◆ **Problem to solve**: Repeat each line of the data exactly as written.

◆ **Source data**:

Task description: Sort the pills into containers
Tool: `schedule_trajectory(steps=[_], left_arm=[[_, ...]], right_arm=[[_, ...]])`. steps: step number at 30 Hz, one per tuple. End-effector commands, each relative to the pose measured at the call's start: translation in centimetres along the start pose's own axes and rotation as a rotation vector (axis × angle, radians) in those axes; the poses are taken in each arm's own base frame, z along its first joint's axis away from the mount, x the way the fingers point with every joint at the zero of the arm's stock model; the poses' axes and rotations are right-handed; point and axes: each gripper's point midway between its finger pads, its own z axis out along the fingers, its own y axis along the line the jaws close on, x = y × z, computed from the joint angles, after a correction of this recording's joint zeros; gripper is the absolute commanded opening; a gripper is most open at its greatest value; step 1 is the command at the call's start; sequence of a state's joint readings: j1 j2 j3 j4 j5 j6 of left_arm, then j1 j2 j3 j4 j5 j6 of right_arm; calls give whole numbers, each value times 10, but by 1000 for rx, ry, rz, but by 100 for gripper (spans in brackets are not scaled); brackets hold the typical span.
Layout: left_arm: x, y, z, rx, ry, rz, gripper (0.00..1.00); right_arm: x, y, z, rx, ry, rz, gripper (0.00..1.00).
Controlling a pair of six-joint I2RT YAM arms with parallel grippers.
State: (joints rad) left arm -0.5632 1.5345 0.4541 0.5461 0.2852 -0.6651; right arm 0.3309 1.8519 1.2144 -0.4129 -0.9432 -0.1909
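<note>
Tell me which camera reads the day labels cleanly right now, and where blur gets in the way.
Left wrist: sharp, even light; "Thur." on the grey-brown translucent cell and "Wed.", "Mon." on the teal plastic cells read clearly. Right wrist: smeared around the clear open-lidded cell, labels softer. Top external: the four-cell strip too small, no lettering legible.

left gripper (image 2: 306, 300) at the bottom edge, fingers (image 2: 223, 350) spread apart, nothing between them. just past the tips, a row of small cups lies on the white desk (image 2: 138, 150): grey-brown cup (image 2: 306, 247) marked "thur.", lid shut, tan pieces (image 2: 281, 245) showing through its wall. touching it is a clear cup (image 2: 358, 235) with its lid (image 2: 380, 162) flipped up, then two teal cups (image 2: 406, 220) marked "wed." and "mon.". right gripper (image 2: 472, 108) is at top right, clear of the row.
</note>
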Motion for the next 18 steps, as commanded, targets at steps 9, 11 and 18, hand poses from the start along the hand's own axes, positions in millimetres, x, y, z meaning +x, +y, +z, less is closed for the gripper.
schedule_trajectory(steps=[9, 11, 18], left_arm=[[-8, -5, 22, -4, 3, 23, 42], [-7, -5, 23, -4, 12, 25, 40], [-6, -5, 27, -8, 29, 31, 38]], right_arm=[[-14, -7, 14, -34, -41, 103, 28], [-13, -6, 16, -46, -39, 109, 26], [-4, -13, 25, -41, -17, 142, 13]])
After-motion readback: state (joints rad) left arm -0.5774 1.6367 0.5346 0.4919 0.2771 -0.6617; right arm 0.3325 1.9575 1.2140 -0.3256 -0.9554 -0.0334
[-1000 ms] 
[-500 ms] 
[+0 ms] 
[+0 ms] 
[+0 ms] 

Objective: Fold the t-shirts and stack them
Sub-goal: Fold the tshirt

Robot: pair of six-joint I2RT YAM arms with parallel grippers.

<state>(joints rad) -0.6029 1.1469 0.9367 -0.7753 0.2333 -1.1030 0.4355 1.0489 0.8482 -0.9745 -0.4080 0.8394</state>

◆ **Reply**:
Task description: Sort the pills into containers
Tool: `schedule_trajectory(steps=[_], left_arm=[[_, ...]], right_arm=[[_, ...]])`. steps: step number at 30 Hz, one per tuple. End-effector commands, each relative to the pose measured at the call's start: translation in centimetres along the start pose's own axes and rotation as a rotation vector (axis × angle, radians) in those axes; the poses are taken in each arm's own base frame, z along its first joint's axis away from the mount, x the way the fingers point with every joint at the zero of the arm's stock model; the poses' axes and rotations are right-handed; point and axes: each gripper's point midway between its finger pads, its own z axis out along the fingers, its own y axis along the line the jaws close on, x = y × z, computed from the joint angles, after a correction of this recording's joint zeros; gripper is the absolute commanded opening; a gripper is most open at its greatest value; step 1 is the command at the call's start; sequence of a state's joint readings: j1 j2 j3 j4 j5 j6 of left_arm, then j1 j2 j3 j4 j5 j6 of right_arm; calls give whole numbers, each value times 10, but by 1000 for rx, ry, rz, but by 100 for gripper (spans in brackets are not scaled); brackets hold the typical span.
Layout: left_arm: x, y, z, rx, ry, rz, gripper (0.00..1.00); right_arm: x, y, z, rx, ry, rz, gripper (0.00..1.00).
Controlling a pair of six-joint I2RT YAM arms with parallel grippers.
State: (joints rad) left arm -0.5632 1.5345 0.4541 0.5461 0.2852 -0.6651; right arm 0.3309 1.8519 1.2144 -0.4129 -0.9432 -0.1909
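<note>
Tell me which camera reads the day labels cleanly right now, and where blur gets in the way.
Left wrist: sharp, even light; "Thur." on the grey-brown translucent cell and "Wed.", "Mon." on the teal plastic cells read clearly. Right wrist: smeared around the clear open-lidded cell, labels softer. Top external: the four-cell strip too small, no lettering legible.

left gripper (image 2: 306, 300) at the bottom edge, fingers (image 2: 223, 350) spread apart, nothing between them. just past the tips, a row of small cups lies on the white desk (image 2: 138, 150): grey-brown cup (image 2: 306, 247) marked "thur.", lid shut, tan pieces (image 2: 281, 245) showing through its wall. touching it is a clear cup (image 2: 358, 235) with its lid (image 2: 380, 162) flipped up, then two teal cups (image 2: 406, 220) marked "wed." and "mon.". right gripper (image 2: 472, 108) is at top right, clear of the row.
</note>
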Motion for the next 18 steps, as commanded, targets at steps 9, 11 and 18, hand poses from the start along the hand's own axes, positions in millimetres, x, y, z meaning +x, +y, +z, less is closed for the gripper.
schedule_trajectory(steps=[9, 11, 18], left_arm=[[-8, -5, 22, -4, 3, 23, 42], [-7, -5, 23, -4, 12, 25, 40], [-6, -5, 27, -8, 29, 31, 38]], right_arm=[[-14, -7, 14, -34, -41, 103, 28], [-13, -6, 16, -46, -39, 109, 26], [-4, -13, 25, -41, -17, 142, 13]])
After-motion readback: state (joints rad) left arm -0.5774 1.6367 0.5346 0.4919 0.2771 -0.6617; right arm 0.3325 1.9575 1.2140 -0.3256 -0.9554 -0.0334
[-1000 ms] 
[-500 ms] 
[+0 ms] 
[+0 ms] 
[+0 ms] 

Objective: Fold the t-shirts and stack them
Sub-goal: Fold the tshirt

Robot: pair of six-joint I2RT YAM arms with parallel grippers.

<state>(joints rad) -0.6029 1.1469 0.9367 -0.7753 0.2333 -1.1030 0.4355 1.0489 0.8482 -0.9745 -0.4080 0.8394</state>

This concludes the answer to the exercise.